PHIL 4310: 20th Century Metaethics

Charlie Kurth                                                                 Class: Tues/Thurs, 1:00-2:30pm

  Email address: ckurth [at] wustl [dot] edu                   Office Hours: Tues, 2:30-4:30pm, and by appointment

  Office phone: 314-935-4753                                       Office Location: Wilson 112

Course Overview

In this course we will explore recent work on metaethical expressivism. Expressivists—philosophers like Allan Gibbard, Simon Blackburn, and Mark Timmons—offer a novel and exiting way of making sense of our moral discourse. The expressivists’ distinctive—and controversial—claim is that moral judgments don’t aim to describe states of affairs (call this standard view ‘descriptivism’), but rather express motivationally laden mental states or attitudes. So, in judging that torture is wrong, one does not make an assertion about the way the world is; rather, one’s speech-act is more like a cry of pain or a command to close the door.

Expressivism is exciting, in part, because it seems well positioned to capture the distinctive action-guidingness of morality—after all, it holds that moral judgments are motivationally laden. Moreover, it appears to get this from a metaphysically and epistemologically modest foundation. But expressivism is also highly controversial. Part of the difficulty lies is getting clear about what exactly the expressivist proposal is: what does it mean to say that moral judgments express motivationally laden mental states? But, as we will see, the expressivist account of what moral judgments do (i.e., express attitudes, rather than describe the world) seems to require us to accept significant revisions to our commonsense conceptions of moral thought and moral objectivity. Are these costs worth accepting?

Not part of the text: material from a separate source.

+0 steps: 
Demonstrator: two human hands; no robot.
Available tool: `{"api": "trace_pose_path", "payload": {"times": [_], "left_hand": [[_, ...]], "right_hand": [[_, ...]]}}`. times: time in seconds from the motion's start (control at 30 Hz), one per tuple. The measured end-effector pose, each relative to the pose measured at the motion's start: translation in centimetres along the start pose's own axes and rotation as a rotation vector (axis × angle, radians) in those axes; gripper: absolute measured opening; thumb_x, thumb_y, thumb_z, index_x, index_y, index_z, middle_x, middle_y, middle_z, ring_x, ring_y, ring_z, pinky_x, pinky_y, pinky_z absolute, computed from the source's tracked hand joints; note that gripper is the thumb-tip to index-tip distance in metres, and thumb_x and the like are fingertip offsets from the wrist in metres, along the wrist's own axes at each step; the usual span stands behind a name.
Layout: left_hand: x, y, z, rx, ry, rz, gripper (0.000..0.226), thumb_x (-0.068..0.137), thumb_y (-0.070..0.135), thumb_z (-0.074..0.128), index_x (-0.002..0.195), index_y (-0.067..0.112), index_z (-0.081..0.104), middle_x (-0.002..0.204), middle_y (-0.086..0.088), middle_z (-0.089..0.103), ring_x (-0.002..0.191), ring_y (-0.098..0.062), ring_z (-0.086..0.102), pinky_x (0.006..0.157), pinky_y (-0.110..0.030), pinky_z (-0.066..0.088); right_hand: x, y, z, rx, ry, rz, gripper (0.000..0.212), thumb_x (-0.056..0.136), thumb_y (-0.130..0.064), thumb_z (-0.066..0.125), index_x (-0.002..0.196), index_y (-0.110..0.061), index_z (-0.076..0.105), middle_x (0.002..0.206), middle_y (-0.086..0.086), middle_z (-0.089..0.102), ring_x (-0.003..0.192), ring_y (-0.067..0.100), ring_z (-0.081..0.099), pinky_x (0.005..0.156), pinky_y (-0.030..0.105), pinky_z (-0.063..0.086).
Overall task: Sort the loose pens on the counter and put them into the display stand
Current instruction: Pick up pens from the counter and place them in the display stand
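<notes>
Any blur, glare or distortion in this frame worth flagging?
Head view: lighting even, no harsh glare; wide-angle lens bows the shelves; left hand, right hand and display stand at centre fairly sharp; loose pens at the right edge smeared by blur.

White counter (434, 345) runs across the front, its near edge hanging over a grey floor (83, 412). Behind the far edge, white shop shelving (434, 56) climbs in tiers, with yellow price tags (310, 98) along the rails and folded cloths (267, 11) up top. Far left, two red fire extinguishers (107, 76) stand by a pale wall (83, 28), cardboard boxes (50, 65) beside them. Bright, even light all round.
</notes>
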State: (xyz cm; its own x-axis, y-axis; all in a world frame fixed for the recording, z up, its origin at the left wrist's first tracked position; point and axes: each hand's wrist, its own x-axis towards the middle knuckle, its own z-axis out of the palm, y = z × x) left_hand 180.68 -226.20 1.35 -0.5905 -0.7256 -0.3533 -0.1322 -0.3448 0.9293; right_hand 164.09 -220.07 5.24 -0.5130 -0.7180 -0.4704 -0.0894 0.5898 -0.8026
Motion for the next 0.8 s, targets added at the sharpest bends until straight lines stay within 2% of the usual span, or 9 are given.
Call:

The aim of the course is to get a better understanding of the details, motivations, and prospects of expressivism. To this extent, we will look at Allan Gibbard’s highly influential expressivist proposal as well as recent critical commentary on his work and the work of other expressivists.


Allan Gibbard, Wise Choices, Apt Feelings (available from the Campus Bookstore)

Selected readings available on the course web site


This course will have three graded components:

  • Short Paper (30% ).
    Gibbard’s expressivism, as we will see, is rich and complicated. The short paper (5-6 pages) asks you to explain the central aspects of the expressivist proposal he develops in the first part of Wise Choices, Apt Feelings. What motivates the view, and what features of our normative lives is it trying to explain? What are the central features of Gibbard’s account and how does he argue for them? How does Gibbard’s account differ from earlier varieties of non-cognitivism and other metaethical positions? This assignment tentatively scheduled to be turned in on Monday, October 3.

    Short paper prompt is HERE
  • Reading Responses and Class Participation (20%).
    In parts 3-5 of the course, you will be invited to write brief response essays (1-2 pages each). These essays should raise a question or objection to some part the assigned reading. Not only will the response essays help prepare you for class discussion, but they should also help you start thinking about possible topics for the long paper. There will be one essay due in each of these sections (for a total of three essays). They are to be emailed to me before noon on the day that the reading in question is assigned. You are free to choose which readings you would like to write response essays for.
  • Long Paper (50%).
    The final assignment will be a longer paper (approximately 15 pages) that invites you to explore some of the topics that we discuss in the course. You will submit a draft of your paper on Thursday, December 8 (our last class). I will provide you with feedback by Monday, December 12. The final version of the paper will be due on the exam date (Tuesday, December 20). I will provide you with possible paper topics in the beginning of November. If you would like to explore a different topic, you will need to talk with me before hand.
        Possible paper topics are available HERE.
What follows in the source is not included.